Apprendre en jouant, c’est sérieux?

Il parait que les enfants apprennent en jouant. Pourquoi les adultes ne joueraient-ils pas en apprenant eux aussi?

En éducation supérieure, les jeux sérieux ont la cote. Les jeux sérieux sont des applications informatiques qui combinent le caractère ludique d’un jeu avec une intention pédagogique (d’où le qualificatif «sérieux»). Dans le domaine qui nous intéresse, une équipe formée d’enseignants et d’ingénieurs informatiques a créé le Game of Writing. Ce n’est pas un jeu en soi, mais une application informatique qui permet aux étudiants de donner et de recevoir des commentaires sur leurs textes avant de les soumettre à la notation par l’enseignant.

Le Game of Writing se sert de techniques issues des jeux et des médias sociaux. Par exemple, l’application présente un tableau comprenant les noms des étudiants du groupe selon l’avancement de leur travail, afin de stimuler la saine compétition. De plus, l’application décerne des badges virtuels lorsque certaines étapes sont franchies. Entre autres, le badge «lapin mignon» est octroyé aux étudiants qui remettent leur travail avant la date limite. Pour ceux et celles qui n’auraient pas compris, lapin = vitesse…

L’application Game of Writing recourt également à des techniques issues des médias sociaux : la fonction «commentaire» qui est au cœur du processus de rétroaction, les boutons «j’aime» et «je n’aime pas» pour exprimer son opinion sur un commentaire, et l’épingle pour attirer l’attention sur un commentaire.
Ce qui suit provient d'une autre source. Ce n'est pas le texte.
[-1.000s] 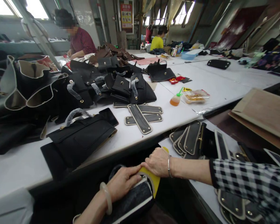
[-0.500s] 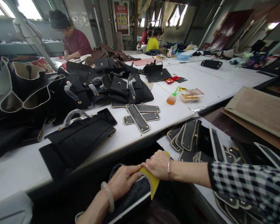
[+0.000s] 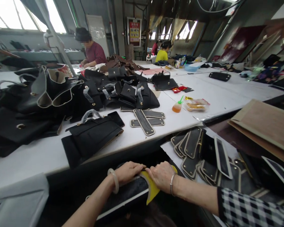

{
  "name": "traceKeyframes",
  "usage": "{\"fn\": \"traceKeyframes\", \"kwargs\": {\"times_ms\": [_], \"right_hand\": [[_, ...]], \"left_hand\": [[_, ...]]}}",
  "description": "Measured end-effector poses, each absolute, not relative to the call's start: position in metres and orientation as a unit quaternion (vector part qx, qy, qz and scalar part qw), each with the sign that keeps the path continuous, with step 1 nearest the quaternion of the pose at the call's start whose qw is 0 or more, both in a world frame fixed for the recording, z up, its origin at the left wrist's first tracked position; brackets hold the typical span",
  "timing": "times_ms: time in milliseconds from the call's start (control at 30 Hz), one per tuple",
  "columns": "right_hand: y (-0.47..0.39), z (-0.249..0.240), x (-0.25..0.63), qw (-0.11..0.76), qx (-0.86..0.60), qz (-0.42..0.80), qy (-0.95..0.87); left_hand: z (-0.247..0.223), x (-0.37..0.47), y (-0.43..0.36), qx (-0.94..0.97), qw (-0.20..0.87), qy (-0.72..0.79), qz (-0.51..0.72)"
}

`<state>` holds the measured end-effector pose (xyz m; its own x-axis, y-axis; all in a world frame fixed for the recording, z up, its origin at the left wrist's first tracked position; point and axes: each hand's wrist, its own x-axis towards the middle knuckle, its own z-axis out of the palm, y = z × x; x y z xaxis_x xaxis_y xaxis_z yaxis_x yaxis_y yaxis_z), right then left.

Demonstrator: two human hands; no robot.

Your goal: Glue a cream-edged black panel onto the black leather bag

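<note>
A black piece with a pale edge strip (image 3: 125,197) lies across my lap, below the table edge. Yellow material (image 3: 151,189) curves out at its right end. My right hand (image 3: 162,176) is closed on the yellow material, thumb toward the left. Over the top of the black piece rests my left hand (image 3: 129,172), its fingers pressed together and reaching to the yellow material's upper edge. The fingertips of both hands nearly meet there. What lies under the left fingers is partly hidden.
Black bags (image 3: 92,135) and dark straps with pale edges (image 3: 144,122) lie on the white table (image 3: 132,142). More straps (image 3: 192,143) are piled at right, near brown board (image 3: 262,126). A small bottle (image 3: 177,107) stands beyond. People work behind.
The view has shifted, so the table things appear further right and lower. My left hand's fingers are closer together over the black piece; my right hand still grips the yellow material.
</note>
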<state>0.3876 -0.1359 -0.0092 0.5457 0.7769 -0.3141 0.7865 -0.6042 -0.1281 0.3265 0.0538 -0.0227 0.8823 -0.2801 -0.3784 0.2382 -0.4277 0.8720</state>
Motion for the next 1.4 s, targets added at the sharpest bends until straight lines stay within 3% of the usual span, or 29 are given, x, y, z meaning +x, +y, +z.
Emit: {"fn": "traceKeyframes", "kwargs": {"times_ms": [300, 500, 667, 833, 1000, 1167, 1400], "right_hand": [[-0.167, -0.031, 0.406, -0.153, 0.889, -0.278, 0.329], [-0.141, -0.041, 0.413, -0.202, 0.874, -0.292, 0.332], [-0.130, -0.033, 0.412, -0.140, 0.847, -0.208, 0.468], [-0.119, -0.036, 0.433, -0.059, 0.766, -0.077, 0.636], [-0.074, -0.035, 0.426, -0.045, 0.725, -0.113, 0.678], [-0.015, -0.023, 0.396, -0.007, 0.678, -0.145, 0.721], [0.052, -0.023, 0.352, -0.006, 0.593, -0.119, 0.796]], "left_hand": [[-0.029, 0.327, 0.056, 0.801, 0.543, 0.038, -0.249], [-0.024, 0.331, 0.049, 0.817, 0.522, 0.050, -0.242], [-0.013, 0.307, 0.078, 0.809, 0.545, 0.122, -0.184], [-0.007, 0.216, 0.127, 0.737, 0.614, 0.281, -0.029], [-0.034, 0.143, 0.101, 0.620, 0.689, 0.371, 0.053], [-0.057, 0.133, 0.071, 0.457, 0.795, 0.369, 0.150], [-0.043, 0.133, 0.076, 0.520, 0.762, 0.354, 0.154]]}}
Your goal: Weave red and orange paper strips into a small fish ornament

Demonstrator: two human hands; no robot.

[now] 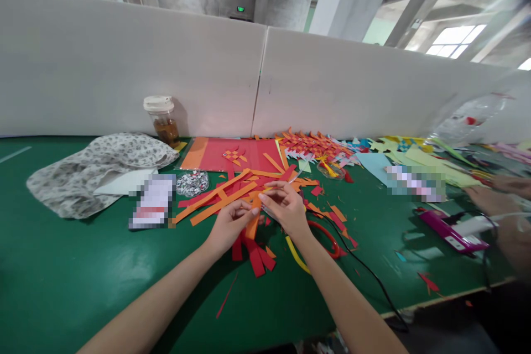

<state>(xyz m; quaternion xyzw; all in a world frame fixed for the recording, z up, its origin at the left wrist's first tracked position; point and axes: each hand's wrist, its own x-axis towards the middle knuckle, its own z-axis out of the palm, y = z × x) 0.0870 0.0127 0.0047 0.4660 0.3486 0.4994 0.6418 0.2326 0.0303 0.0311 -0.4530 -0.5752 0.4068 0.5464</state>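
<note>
Orange strip (pixel 251 228) held between your two hands, upright in front of you.
Your left hand (pixel 230 228) pinches its left side; your right hand (pixel 286 209) pinches near its top, above red strips (pixel 255 259) on the green table (pixel 83 282).

White partition (pixel 124 61) behind green table (pixel 62 271), bright window (pixel 455 42) beyond.
</note>
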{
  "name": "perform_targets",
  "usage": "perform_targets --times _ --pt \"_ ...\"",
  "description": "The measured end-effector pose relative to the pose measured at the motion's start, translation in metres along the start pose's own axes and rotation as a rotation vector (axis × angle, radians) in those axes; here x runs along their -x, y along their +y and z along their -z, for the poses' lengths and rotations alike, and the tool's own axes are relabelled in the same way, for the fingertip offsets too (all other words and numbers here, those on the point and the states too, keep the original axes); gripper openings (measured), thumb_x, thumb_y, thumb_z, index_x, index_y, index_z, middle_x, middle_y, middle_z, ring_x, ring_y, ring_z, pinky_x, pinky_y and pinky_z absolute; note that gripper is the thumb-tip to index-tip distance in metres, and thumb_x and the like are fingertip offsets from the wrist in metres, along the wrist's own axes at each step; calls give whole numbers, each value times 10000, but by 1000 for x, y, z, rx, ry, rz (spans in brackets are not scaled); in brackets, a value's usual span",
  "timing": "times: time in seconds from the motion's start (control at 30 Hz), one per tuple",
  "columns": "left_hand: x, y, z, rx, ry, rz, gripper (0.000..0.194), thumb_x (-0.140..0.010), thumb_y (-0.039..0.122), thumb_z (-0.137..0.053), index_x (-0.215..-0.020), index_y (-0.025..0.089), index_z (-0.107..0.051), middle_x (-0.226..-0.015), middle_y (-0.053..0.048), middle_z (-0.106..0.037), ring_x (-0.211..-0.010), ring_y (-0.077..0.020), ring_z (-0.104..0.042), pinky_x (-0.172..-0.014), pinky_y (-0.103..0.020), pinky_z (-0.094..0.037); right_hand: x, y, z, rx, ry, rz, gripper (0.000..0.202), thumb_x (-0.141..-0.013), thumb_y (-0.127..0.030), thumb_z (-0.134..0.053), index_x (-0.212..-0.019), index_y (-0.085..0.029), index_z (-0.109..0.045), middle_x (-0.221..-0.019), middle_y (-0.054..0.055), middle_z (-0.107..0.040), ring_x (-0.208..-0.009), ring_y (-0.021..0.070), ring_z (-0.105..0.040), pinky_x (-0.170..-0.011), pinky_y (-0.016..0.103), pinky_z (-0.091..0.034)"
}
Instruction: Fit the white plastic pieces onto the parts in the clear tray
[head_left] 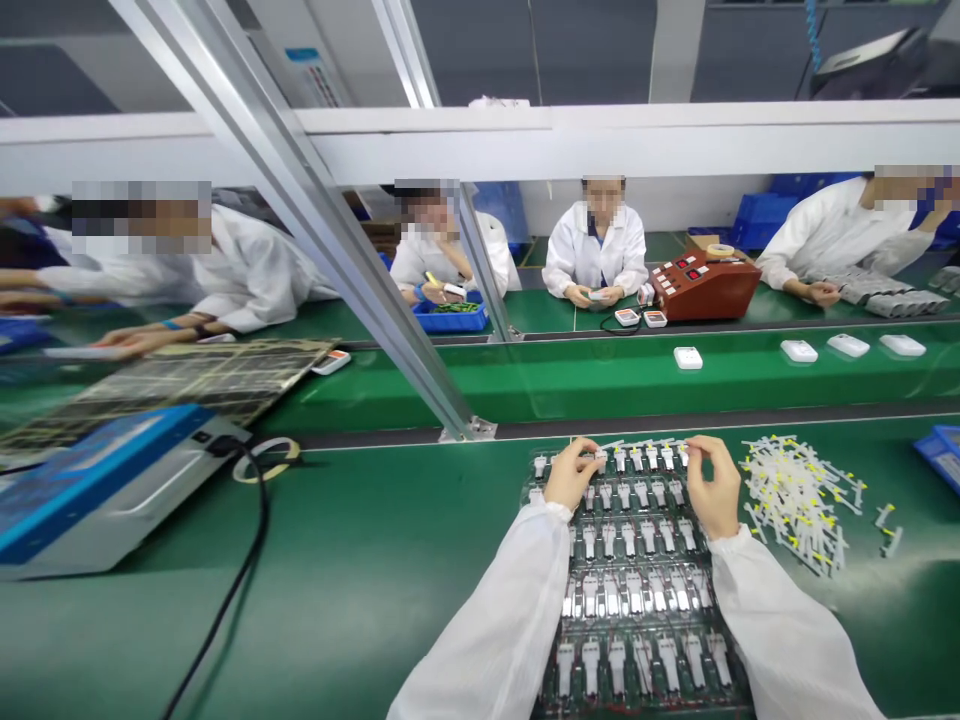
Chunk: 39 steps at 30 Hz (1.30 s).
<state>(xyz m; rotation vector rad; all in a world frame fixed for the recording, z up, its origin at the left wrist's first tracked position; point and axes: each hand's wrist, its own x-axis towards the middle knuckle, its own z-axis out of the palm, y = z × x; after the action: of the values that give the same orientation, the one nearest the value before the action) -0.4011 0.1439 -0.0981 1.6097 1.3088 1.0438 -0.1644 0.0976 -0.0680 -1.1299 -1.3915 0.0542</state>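
Observation:
A clear plastic tray (652, 622) on the green bench holds rows of small white parts (632, 590) with thin red and dark wires. My left hand (571, 477) is at the tray's far left, its thumb and fingers closed at a part in the top row. Over the far right corner, my right hand (715, 488) pinches a small white piece between thumb and forefinger. Its exact kind is too small to make out. Right of the tray lies a loose heap of thin white strips with yellow ends (799, 500).
A blue-and-grey device (112, 490) with a black cable (251, 550) stands left, near a tape roll (270, 460). A metal post (360, 250) slants across the view. Behind, white devices (688, 358) lie on a green belt (585, 385); several co-workers sit beyond. A blue bin (941, 455) is at right.

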Motion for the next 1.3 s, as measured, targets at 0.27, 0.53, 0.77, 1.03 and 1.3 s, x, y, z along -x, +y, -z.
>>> perform_targets --times 0.27,0.53,0.77,1.03,1.3 --pt "-19 1 -5 -365 3 -159 118 -801 204 -650 -909 204 -602 -858 -25 -635 -872 -188 -593 -806 -319 -485 4 5 2 -25 -48 6 161 -888 -102 -478 -946 -189 -599 -914 62 -613 -869 178 -587 -741 318 -481" --pt "-13 10 1 -792 -16 -197 297 -835 369 -654 -1103 246 -624 -1130 -64 -581 -1079 -255 -465 -915 -389 -398 4 5 3 -39 -74 30 164 -888 -94 -476 -940 -194 -595 -923 62 -614 -891 183 -586 -769 334 -478" --pt "-1 18 23 -880 -92 -96 206 -841 360 -614 -1028 275 -638 -1164 -48 -570 -1132 -272 -447 -904 -423 -360 1 6 8 5 -33 48 170 -877 -82 -481 -933 -194 -597 -902 57 -617 -853 175 -592 -746 320 -483" --pt "8 19 22 -1017 -76 -58 239 -840 380 -617 -1068 312 -635 -1365 -46 -476 -1214 -323 -372 -937 -492 -305 -13 39 45 346 36 236 211 -828 -66 -504 -961 -187 -615 -943 84 -647 -901 205 -610 -833 361 -493" --pt "3 10 23 -873 -109 -92 220 -829 317 -635 -1033 258 -577 -1258 -59 -537 -1156 -277 -418 -905 -429 -319 -22 88 87 783 -78 29 216 -859 -132 -442 -930 -148 -646 -890 105 -658 -874 236 -574 -812 369 -457"
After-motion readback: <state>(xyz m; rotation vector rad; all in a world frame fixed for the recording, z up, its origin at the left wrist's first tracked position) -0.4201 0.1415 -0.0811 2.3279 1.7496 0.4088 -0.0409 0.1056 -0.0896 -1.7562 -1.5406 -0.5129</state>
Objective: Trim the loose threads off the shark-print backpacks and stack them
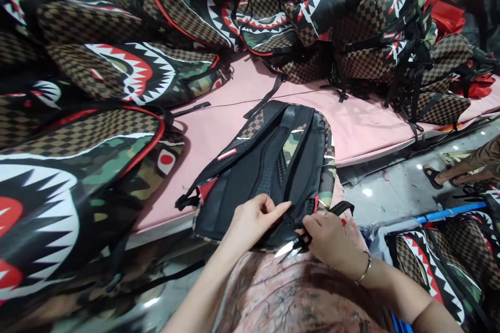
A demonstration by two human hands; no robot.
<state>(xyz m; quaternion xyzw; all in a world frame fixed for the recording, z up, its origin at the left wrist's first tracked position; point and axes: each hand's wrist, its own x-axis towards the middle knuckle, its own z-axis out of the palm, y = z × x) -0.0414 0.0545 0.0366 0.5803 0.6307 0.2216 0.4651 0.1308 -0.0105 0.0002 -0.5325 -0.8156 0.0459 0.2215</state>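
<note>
A black backpack (234,203) lies back side up in front of me, with its shoulder straps, checkered edges and camouflage patches showing. My left hand (260,216) is over the lower part of its back panel. Its fingers are curled in with the thumb stretched along them, and whatever they pinch is too small to make out. Close beside it, my right hand (326,234) is closed around a pair of scissors (291,248), the blades pointing left at the bag's near edge. The right fingers are also by the lower end of a shoulder strap.
A pink-covered table (363,130) carries the bag. Shark-mouth backpacks (133,70) are piled at the left and back. A large one (97,182) stands close on my left. More bags (441,255) sit by a blue bar at lower right. A person's foot (433,176) shows on the floor.
</note>
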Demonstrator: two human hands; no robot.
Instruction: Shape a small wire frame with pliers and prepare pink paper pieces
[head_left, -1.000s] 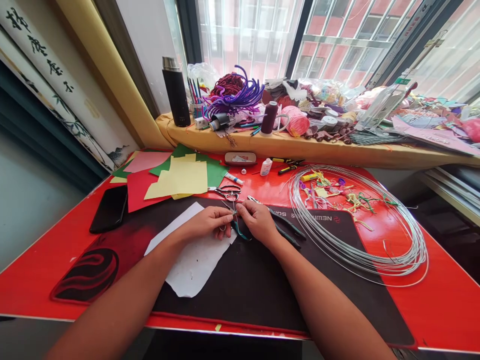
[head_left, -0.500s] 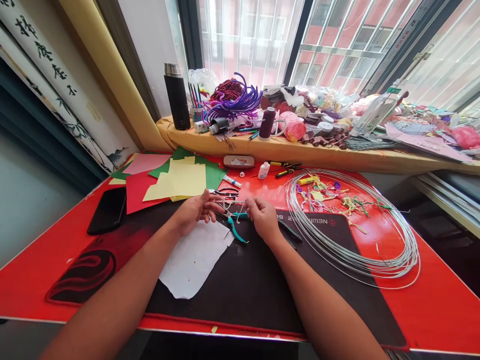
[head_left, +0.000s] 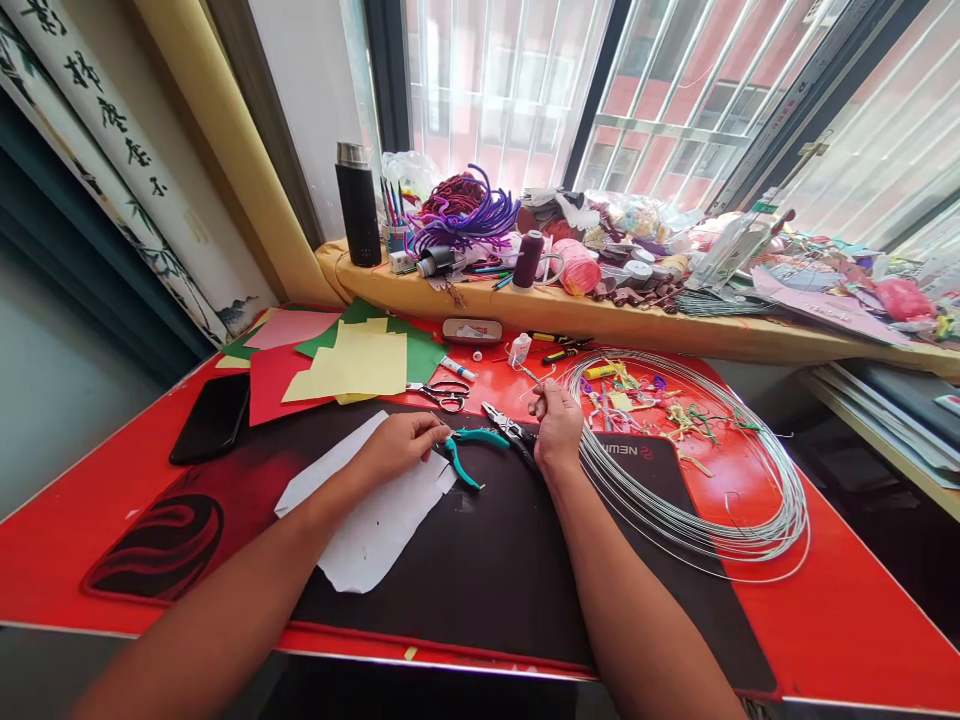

Cette plateforme de rédaction m’a inspiré un jeu qui s’intitule «Battez le correcteur automatique». Le but du jeu consiste à corriger plus de fautes qu’un correcteur automatique. Les fautes peuvent être de toutes sortes : orthographiques, grammaticales, sémantiques, typographiques, etc. Évidemment, pour que ce jeu fonctionne, les fautes doivent être préalablement encodées dans le jeu, mais je laisserai ce détail aux ingénieurs informatiques. Pour jouer, l’étudiant doit repérer les fautes dans un texte, sélectionner les mots ou les passages contenant ces fautes et, pour chaque faute, cliquer sur la catégorie appropriée parmi celles proposées. En cliquant sur une catégorie, l’étudiant découvre une bulle d’information et est invité à valider son choix. Le maitre du jeu lui indique par la suite si une faute a effectivement été découverte. Le cas échéant, l’étudiant reçoit un morceau de robot. Le joueur doit ensuite dire comment corriger la faute. Si la solution proposée est bonne, le logiciel donne alors un deuxième morceau de robot. Et ainsi de suite… Lorsque le joueur a terminé sa correction du texte, c’est au tour du logiciel de jouer. Si le logiciel trouve plus de fautes que le joueur (autrement dit si le robot du logiciel comprend plus de morceaux), c’est le logiciel qui gagne.

Je ne connais pas grand-chose aux jeux sérieux, mais si cela était possible, il pourrait être intéressant de varier les mécanismes d’obtention des points. Par exemple, certains joueurs pourraient être tentés par des garnitures qui s’accumulent sur une pizza. Avec les jeux sérieux, les possibilités sont infinies.